Slater Karin, Bradlow William, Motti Dino Fa, Hoehndorf Robert, Ball Simon, Gkoutos Georgios V
College of Medical and Dental Sciences, Institute of Cancer and Genomic Sciences, University of Birmingham, UK; Institute of Translational Medicine, University Hospitals Birmingham, NHS Foundation Trust, UK; University Hospitals Birmingham NHS Foundation Trust, Edgbaston, Birmingham, UK.
Institute of Translational Medicine, University Hospitals Birmingham, NHS Foundation Trust, UK; University Hospitals Birmingham NHS Foundation Trust, Edgbaston, Birmingham, UK.
Comput Biol Med. 2021 Mar;130:104216. doi: 10.1016/j.compbiomed.2021.104216. Epub 2021 Jan 16.
Negation detection is an important task in biomedical text mining. Particularly in clinical settings, it is of critical importance to determine whether findings mentioned in text are present or absent. Rule-based negation detection algorithms are a common approach to the task, and more recent investigations have resulted in the development of rule-based systems utilising the rich grammatical information afforded by typed dependency graphs. However, interacting with these complex representations inevitably necessitates complex rules, which are time-consuming to develop and do not generalise well. We hypothesise that a heuristic approach to determining negation via dependency graphs could offer a powerful alternative. We describe and implement an algorithm for negation detection based on grammatical distance from a negatory construct in a typed dependency graph. To evaluate the algorithm, we develop two testing corpora comprised of sentences of clinical text extracted from the MIMIC-III database and documents related to hypertrophic cardiomyopathy patients routinely collected at University Hospitals Birmingham NHS trust. Gold-standard validation datasets were built by a combination of human annotation and examination of algorithm error. Finally, we compare the performance of our approach with four other rule-based algorithms on both gold-standard corpora. The presented algorithm exhibits the best performance by f-measure over the MIMIC-III dataset, and a similar performance to the syntactic negation detection systems over the HCM dataset. It is also the fastest of the dependency-based negation systems explored in this study. Our results show that while a single heuristic approach to dependency-based negation detection is ignorant to certain advanced cases, it nevertheless forms a powerful and stable method, requiring minimal training and adaptation between datasets. As such, it could present a drop-in replacement or augmentation for many-rule negation approaches in clinical text-mining pipelines, particularly for cases where adaptation and rule development is not required or possible.

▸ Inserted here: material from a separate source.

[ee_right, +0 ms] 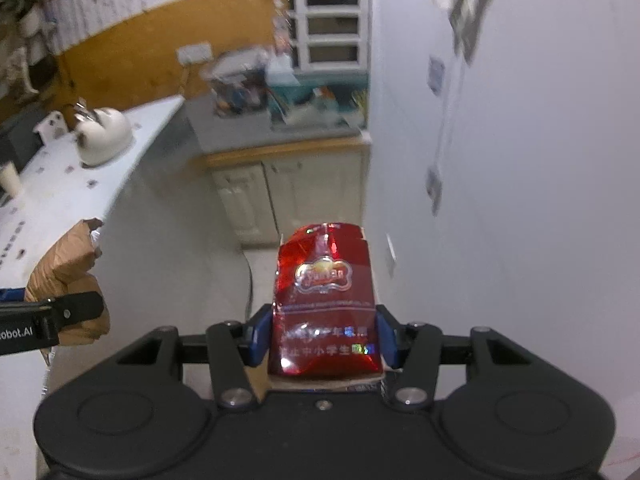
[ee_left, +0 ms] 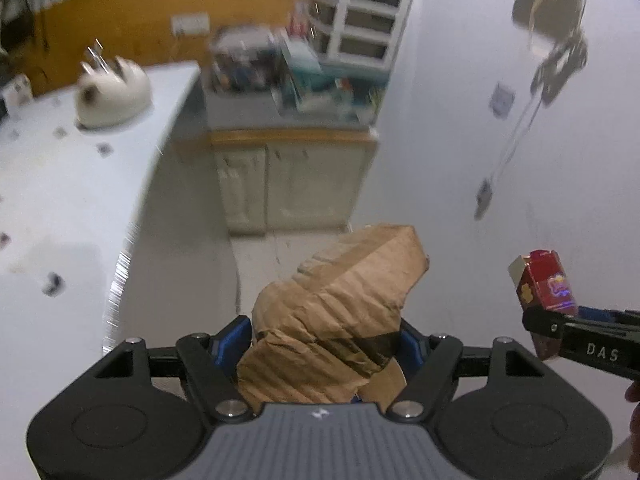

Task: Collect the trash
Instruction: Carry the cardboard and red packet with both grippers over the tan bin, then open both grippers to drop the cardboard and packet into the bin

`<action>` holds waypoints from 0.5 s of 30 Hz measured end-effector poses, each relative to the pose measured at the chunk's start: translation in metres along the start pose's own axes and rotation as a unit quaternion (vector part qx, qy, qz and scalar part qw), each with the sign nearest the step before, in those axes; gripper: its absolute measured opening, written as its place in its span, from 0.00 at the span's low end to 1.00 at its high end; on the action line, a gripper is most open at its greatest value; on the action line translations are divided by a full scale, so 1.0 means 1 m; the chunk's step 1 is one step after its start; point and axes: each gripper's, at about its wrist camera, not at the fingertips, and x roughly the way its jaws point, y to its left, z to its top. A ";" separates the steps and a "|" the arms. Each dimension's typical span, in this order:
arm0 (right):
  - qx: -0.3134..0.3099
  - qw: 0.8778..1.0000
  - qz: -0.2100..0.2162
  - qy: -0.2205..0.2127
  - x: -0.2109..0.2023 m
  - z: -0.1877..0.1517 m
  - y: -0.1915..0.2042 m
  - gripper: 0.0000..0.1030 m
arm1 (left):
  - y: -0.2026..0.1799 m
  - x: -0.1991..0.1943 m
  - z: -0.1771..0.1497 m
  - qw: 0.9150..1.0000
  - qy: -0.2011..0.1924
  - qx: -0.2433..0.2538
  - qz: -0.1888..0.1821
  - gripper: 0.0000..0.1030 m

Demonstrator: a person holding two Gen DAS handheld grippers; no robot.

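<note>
Crumpled paper bag (ee_left: 332, 320) clamped in left gripper (ee_left: 326, 344), red packet (ee_right: 326, 300) clamped in right gripper (ee_right: 320, 338), both in the air right of the white counter (ee_left: 60, 200). No bin in view. Risk: crushed bag slips loose.

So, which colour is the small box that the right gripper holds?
Shiny red box with a gold logo, clearest in the right wrist view.

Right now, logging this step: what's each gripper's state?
Left gripper: closed on the crumpled brown paper.
Right gripper: closed on the red packet.
</note>
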 end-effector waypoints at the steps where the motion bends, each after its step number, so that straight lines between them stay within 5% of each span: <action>1: 0.005 1.000 -0.003 0.010 0.009 -0.003 -0.002 0.52 | -0.001 0.014 -0.002 1.000 0.017 -0.001 -0.003 0.73; 7: 0.027 0.997 -0.025 0.067 0.060 -0.023 -0.012 0.52 | 0.002 0.107 -0.010 0.991 0.124 -0.033 -0.029 0.73; 15: 0.094 0.984 -0.005 0.150 0.137 -0.055 -0.022 0.52 | 0.023 0.211 -0.058 0.957 0.264 -0.115 -0.043 0.74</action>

否定检测是生物医学文本挖掘中的一项重要任务。特别是在临床环境中,确定文本中提到的发现是否存在至关重要。基于规则的否定检测算法是完成这项任务的常用方法,最近的研究导致了利用类型依存关系图提供的丰富语法信息开发基于规则的系统。然而,与这些复杂的表示进行交互不可避免地需要复杂的规则,这些规则开发耗时且泛化性不佳。我们假设通过依存关系图确定否定的启发式方法可能提供一种强大的替代方案。我们描述并实现了一种基于类型依存关系图中与否定结构的语法距离进行否定检测的算法。为了评估该算法,我们开发了两个测试语料库,它们由从MIMIC-III数据库中提取的临床文本句子以及伯明翰大学医院国民保健服务信托基金常规收集的肥厚型心肌病患者相关文档组成。通过人工标注和算法错误检查相结合的方式构建了金标准验证数据集。最后,我们在两个金标准语料库上比较了我们的方法与其他四种基于规则的算法的性能。所提出的算法在MIMIC-III数据集上通过F值表现出最佳性能,在肥厚型心肌病数据集上与句法否定检测系统表现相似。它也是本研究中探索的基于依存关系的否定系统中最快的。我们的结果表明,虽然基于依存关系的否定检测的单一启发式方法对某些高级情况不敏感,但它仍然形成了一种强大且稳定的方法,在不同数据集之间所需的训练和调整最少。因此,它可以作为临床文本挖掘管道中多规则否定方法的直接替代或补充,特别是在不需要或不可能进行调整和规则开发的情况下。